In your copy of the records, include every word exactly and no pictures.

======== ENTRIES PROVIDED ========

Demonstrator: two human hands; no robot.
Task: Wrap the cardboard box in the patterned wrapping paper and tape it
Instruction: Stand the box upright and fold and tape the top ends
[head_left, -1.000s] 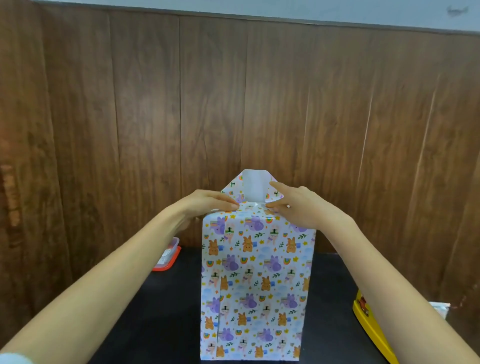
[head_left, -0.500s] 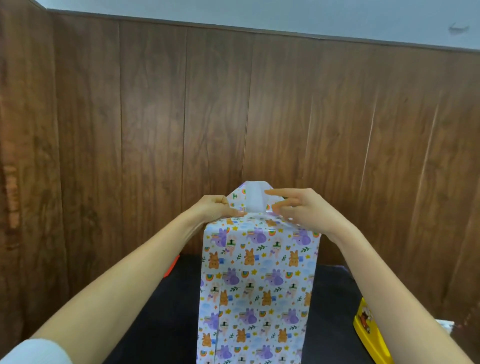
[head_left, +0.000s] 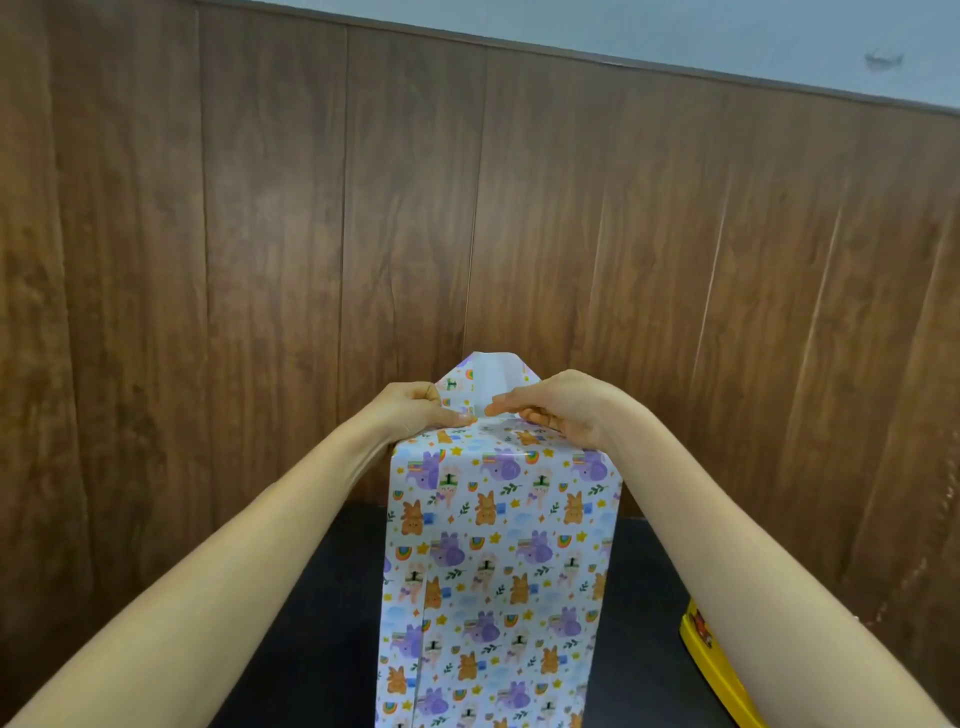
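Observation:
A tall box stands upright on the black table (head_left: 322, 623), fully covered in wrapping paper (head_left: 498, 561) printed with bunnies, purple animals and stars; no cardboard shows. At its top end a pointed paper flap (head_left: 491, 376) sticks up, white side toward me. My left hand (head_left: 415, 410) presses the paper at the top left edge, thumb tip near the middle. My right hand (head_left: 561, 408) pinches the fold at the top right edge, its fingertips almost meeting the left thumb. No tape is visible.
A wood-panel wall (head_left: 260, 260) rises close behind the box. A yellow object (head_left: 711, 670) lies at the table's right edge, partly hidden by my right forearm.
Both hands have drawn closer together on the top edge, and the right hand's fingers have curled down onto the fold. The view has tilted and shifted upward slightly.

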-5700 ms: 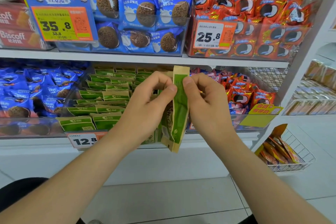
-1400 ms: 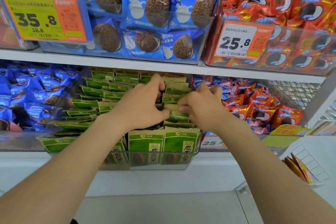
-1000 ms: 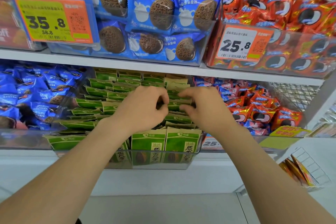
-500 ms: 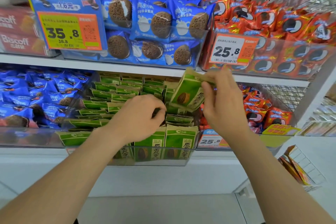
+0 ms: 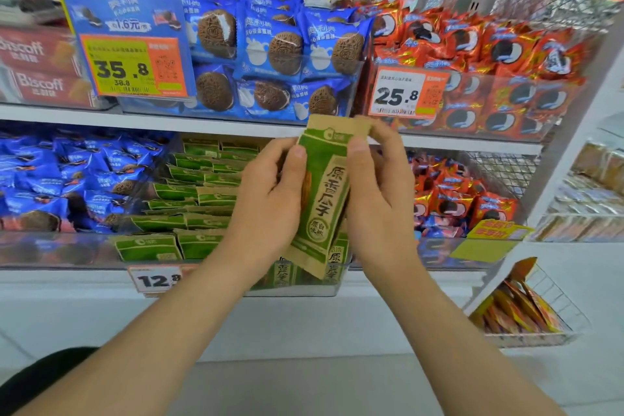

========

* [WRITTEN ANSWER]
Demonstrator: two human hands; no robot.
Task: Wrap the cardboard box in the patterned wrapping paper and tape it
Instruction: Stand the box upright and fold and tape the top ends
[head_left, -1.000s] 
[head_left, -0.500s] 
[head_left, +0.000s] 
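Observation:
A tall box stands upright on the black table (head_left: 322, 623), fully covered in wrapping paper (head_left: 498, 561) printed with bunnies, purple animals and stars; no cardboard shows. At its top end a pointed paper flap (head_left: 491, 376) sticks up, white side toward me. My left hand (head_left: 415, 410) presses the paper at the top left edge, thumb tip near the middle. My right hand (head_left: 561, 408) pinches the fold at the top right edge, its fingertips almost meeting the left thumb. No tape is visible.
A wood-panel wall (head_left: 260, 260) rises close behind the box. A yellow object (head_left: 711, 670) lies at the table's right edge, partly hidden by my right forearm.
Both hands have drawn closer together on the top edge, and the right hand's fingers have curled down onto the fold. The view has tilted and shifted upward slightly.
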
-5700 ms: 
-1400 ms: 
-1000 ms: 
-500 ms: 
+0 ms: 

The answer is now complete.